» **Assigned task**:
Among the lines below, count those with "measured". Give only the number.

» **Given information**:

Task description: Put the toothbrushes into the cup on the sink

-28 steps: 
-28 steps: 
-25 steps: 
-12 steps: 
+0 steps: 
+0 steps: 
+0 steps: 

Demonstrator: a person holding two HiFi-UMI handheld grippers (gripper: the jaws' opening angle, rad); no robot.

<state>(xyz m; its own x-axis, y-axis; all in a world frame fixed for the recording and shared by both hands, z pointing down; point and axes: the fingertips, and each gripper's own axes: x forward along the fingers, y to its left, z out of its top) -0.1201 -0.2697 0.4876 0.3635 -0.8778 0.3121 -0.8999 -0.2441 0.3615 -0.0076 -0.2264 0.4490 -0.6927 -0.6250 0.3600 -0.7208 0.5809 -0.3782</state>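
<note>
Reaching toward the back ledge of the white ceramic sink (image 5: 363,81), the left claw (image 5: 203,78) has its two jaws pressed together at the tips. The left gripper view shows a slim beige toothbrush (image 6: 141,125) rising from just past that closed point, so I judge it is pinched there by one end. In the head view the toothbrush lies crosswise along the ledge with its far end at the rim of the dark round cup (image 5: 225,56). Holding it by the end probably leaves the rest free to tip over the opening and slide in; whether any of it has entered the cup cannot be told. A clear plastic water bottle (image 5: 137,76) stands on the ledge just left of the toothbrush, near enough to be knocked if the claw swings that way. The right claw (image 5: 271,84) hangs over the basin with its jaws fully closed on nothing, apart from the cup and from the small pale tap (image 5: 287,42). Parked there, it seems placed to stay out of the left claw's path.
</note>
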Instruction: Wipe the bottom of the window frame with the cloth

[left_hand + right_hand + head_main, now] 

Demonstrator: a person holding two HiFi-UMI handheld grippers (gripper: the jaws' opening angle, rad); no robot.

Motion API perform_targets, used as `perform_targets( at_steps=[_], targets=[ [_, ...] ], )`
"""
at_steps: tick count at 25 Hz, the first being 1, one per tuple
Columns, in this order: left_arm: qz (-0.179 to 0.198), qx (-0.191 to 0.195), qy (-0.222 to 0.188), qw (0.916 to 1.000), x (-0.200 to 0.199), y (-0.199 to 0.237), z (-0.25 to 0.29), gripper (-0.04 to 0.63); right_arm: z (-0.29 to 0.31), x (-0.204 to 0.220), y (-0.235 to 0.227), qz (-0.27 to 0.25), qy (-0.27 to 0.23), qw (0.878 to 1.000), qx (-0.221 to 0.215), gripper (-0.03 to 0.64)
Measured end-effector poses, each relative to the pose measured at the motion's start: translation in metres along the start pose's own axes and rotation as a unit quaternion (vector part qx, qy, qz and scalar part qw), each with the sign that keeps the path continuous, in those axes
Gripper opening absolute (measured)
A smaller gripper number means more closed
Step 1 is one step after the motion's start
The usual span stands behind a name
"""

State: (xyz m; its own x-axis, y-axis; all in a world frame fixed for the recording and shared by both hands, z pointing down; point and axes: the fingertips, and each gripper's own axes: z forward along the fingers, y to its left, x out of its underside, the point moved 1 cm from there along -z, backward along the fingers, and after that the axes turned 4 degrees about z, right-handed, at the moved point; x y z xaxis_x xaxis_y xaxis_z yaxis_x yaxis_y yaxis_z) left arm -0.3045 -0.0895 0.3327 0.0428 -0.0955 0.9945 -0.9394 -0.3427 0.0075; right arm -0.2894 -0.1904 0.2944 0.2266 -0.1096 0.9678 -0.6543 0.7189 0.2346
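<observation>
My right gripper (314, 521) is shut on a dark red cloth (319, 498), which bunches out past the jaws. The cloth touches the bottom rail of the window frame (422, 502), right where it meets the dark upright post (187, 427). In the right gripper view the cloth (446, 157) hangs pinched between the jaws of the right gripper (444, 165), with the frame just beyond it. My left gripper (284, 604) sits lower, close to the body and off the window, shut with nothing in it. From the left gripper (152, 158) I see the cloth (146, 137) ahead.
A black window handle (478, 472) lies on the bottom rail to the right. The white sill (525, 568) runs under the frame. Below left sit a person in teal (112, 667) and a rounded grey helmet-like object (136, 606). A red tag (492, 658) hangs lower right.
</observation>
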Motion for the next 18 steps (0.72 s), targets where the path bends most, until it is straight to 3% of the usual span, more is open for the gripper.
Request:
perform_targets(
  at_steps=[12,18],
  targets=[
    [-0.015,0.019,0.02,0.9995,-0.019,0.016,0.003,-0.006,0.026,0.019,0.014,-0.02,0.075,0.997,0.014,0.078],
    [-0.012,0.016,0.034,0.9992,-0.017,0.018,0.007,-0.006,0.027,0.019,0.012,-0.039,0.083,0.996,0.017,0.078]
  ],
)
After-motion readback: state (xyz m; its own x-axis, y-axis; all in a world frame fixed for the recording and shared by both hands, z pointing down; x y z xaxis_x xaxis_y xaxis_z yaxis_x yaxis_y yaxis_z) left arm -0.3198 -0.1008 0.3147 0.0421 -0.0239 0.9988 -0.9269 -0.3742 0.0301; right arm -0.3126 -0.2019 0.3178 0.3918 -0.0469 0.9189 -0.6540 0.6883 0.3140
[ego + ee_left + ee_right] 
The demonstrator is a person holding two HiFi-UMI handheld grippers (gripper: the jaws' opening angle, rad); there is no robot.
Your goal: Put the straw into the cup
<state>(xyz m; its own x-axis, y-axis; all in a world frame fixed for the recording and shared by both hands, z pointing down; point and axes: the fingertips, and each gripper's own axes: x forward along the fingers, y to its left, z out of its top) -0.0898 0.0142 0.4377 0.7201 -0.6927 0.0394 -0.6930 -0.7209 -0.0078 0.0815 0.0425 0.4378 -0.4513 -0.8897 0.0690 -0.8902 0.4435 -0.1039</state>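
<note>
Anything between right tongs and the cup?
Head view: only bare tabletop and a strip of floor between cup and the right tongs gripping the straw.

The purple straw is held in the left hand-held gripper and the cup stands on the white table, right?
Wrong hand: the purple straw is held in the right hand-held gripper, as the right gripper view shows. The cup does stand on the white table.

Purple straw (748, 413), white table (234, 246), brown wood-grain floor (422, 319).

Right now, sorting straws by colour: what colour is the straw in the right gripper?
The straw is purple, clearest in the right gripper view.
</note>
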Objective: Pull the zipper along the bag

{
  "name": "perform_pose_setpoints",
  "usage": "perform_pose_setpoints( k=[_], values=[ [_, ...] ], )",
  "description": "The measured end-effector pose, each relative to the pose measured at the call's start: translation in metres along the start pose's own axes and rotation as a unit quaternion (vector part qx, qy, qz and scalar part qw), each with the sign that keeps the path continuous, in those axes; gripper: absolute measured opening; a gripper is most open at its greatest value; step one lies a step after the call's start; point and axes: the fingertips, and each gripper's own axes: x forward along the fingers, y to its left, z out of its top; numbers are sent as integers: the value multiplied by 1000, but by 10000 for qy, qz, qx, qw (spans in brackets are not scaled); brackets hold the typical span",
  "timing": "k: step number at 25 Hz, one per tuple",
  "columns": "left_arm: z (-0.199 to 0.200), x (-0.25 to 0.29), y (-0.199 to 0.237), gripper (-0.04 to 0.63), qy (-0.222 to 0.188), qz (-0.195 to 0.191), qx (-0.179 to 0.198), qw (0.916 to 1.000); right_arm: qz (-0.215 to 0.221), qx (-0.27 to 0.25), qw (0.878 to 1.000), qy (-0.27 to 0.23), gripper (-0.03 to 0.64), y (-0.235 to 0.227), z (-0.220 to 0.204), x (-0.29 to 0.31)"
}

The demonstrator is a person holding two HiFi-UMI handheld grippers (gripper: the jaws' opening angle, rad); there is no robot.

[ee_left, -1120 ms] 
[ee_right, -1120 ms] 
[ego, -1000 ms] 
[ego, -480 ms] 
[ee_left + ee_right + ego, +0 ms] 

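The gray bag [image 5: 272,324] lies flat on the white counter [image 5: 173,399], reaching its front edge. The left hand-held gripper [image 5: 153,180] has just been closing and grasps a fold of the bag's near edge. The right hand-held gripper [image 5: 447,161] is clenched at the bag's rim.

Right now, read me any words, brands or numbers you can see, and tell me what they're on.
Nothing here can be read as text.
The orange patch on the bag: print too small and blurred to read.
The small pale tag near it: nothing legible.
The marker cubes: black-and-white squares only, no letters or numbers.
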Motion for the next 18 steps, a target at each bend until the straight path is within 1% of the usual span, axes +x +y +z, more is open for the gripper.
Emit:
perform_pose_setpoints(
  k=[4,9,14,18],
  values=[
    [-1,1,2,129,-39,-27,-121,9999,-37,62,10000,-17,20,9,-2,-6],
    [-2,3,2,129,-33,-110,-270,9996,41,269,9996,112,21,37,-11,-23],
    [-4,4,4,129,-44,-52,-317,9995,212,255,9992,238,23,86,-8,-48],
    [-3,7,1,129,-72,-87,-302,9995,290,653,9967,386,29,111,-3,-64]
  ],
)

» **Response area**:
3